▶ **WORK TASK**
Give every line of the material again, exactly as written.
*** RECORDS FOR THIS EXERCISE Section Begins ***
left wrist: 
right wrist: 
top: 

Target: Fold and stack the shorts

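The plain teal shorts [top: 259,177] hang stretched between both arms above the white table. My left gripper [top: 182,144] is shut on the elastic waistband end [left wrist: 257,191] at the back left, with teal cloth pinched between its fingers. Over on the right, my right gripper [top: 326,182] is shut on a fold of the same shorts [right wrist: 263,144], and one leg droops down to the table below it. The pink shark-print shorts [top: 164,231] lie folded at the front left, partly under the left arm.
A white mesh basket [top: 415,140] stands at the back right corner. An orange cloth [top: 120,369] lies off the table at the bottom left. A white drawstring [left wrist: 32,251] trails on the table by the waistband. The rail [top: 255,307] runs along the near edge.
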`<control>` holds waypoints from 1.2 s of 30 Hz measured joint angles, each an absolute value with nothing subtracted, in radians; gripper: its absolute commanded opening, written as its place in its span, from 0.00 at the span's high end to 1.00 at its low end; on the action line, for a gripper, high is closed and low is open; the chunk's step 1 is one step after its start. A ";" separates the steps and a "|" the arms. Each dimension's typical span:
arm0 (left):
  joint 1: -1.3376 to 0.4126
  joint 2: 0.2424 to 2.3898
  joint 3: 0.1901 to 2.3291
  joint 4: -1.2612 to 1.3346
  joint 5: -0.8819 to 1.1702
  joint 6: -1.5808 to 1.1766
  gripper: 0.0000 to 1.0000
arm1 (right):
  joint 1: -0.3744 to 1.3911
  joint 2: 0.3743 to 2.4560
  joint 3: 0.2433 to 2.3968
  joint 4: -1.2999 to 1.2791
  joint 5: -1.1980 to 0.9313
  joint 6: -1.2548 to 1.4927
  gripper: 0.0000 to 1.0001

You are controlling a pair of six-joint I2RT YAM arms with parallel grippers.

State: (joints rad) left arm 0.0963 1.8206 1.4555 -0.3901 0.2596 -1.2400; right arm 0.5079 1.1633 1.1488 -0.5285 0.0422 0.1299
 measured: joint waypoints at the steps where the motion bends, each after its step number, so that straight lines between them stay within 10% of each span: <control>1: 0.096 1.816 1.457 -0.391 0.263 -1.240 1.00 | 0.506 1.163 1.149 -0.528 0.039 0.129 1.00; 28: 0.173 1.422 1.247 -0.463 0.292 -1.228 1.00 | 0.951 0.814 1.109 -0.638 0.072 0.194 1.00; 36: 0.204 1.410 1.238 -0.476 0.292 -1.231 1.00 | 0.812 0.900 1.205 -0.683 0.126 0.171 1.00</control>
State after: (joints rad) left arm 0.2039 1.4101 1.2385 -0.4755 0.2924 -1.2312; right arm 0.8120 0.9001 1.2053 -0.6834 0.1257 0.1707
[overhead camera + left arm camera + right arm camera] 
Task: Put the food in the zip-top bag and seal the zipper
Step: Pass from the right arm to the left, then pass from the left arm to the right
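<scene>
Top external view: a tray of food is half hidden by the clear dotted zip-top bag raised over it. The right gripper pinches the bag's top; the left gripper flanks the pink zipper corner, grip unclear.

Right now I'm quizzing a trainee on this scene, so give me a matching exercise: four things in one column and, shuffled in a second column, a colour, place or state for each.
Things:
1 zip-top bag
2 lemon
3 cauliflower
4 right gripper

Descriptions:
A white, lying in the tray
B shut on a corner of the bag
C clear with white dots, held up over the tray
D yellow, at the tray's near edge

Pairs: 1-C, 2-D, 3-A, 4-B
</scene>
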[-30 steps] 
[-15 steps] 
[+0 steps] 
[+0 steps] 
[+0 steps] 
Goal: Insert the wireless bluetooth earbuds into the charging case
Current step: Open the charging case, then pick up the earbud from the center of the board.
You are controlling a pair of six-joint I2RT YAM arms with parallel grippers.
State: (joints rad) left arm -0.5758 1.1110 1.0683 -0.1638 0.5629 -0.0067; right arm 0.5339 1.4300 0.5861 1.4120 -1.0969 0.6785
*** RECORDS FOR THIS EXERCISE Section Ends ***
▶ **WRITTEN REPLY**
left wrist: 
right wrist: 
top: 

Target: Fold and stack the shorts

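The plain teal shorts [top: 259,177] hang stretched between both arms above the white table. My left gripper [top: 182,144] is shut on the elastic waistband end [left wrist: 257,191] at the back left, with teal cloth pinched between its fingers. Over on the right, my right gripper [top: 326,182] is shut on a fold of the same shorts [right wrist: 263,144], and one leg droops down to the table below it. The pink shark-print shorts [top: 164,231] lie folded at the front left, partly under the left arm.
A white mesh basket [top: 415,140] stands at the back right corner. An orange cloth [top: 120,369] lies off the table at the bottom left. A white drawstring [left wrist: 32,251] trails on the table by the waistband. The rail [top: 255,307] runs along the near edge.
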`<control>` holds waypoints from 1.2 s of 30 Hz measured joint angles, each an absolute value with nothing subtracted, in radians; gripper: its absolute commanded opening, written as its place in its span, from 0.00 at the span's high end to 1.00 at its low end; on the action line, for a gripper, high is closed and low is open; the chunk's step 1 is one step after its start. A ";" separates the steps and a "|" the arms. Each dimension's typical span:
arm0 (left):
  joint 1: -1.3376 to 0.4126
  joint 2: 0.2424 to 2.3898
  joint 3: 0.1901 to 2.3291
  joint 4: -1.2612 to 1.3346
  joint 5: -0.8819 to 1.1702
  joint 6: -1.5808 to 1.1766
  gripper: 0.0000 to 1.0000
arm1 (right):
  joint 1: -0.3744 to 1.3911
  joint 2: 0.3743 to 2.4560
  joint 3: 0.2433 to 2.3968
  joint 4: -1.2999 to 1.2791
  joint 5: -1.1980 to 0.9313
  joint 6: -1.2548 to 1.4927
  gripper: 0.0000 to 1.0001

You are controlling a pair of six-joint I2RT YAM arms with parallel grippers.

State: (joints rad) left arm 0.0963 1.8206 1.4555 -0.3901 0.2596 -1.2400; right arm 0.5079 1.1633 1.1488 -0.5285 0.0422 0.1299
 measured: joint waypoints at the steps where the motion bends, each after its step number, so that straight lines between them stay within 10% of each span: <control>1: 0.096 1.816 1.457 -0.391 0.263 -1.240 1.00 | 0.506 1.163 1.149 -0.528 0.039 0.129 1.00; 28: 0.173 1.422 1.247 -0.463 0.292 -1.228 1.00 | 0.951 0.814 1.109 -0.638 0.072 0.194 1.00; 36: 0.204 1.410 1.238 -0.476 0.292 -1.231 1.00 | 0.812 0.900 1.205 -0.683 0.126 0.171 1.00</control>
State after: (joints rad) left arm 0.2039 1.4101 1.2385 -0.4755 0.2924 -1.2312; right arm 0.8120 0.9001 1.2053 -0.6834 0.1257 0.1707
[overhead camera + left arm camera + right arm camera] 
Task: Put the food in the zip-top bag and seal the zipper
Step: Pass from the right arm to the left, then pass from the left arm to the right
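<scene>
Top external view: a tray of food is half hidden by the clear dotted zip-top bag raised over it. The right gripper pinches the bag's top; the left gripper flanks the pink zipper corner, grip unclear.

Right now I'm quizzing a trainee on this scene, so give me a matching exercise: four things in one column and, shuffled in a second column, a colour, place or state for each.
Things:
1 zip-top bag
2 lemon
3 cauliflower
4 right gripper

Descriptions:
A white, lying in the tray
B shut on a corner of the bag
C clear with white dots, held up over the tray
D yellow, at the tray's near edge

Pairs: 1-C, 2-D, 3-A, 4-B
</scene>
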[-30 steps] 
[-15 steps] 
[+0 steps] 
[+0 steps] 
[+0 steps] 
Goal: Insert the wireless bluetooth earbuds into the charging case
Current step: Open the charging case, then pick up the earbud from the center of the board.
You are controlling a pair of six-joint I2RT YAM arms with parallel grippers.
State: (joints rad) left arm -0.5758 1.1110 1.0683 -0.1638 0.5629 -0.0067; right arm 0.5339 1.4300 0.5861 1.4120 -1.0969 0.6785

The output has been completed.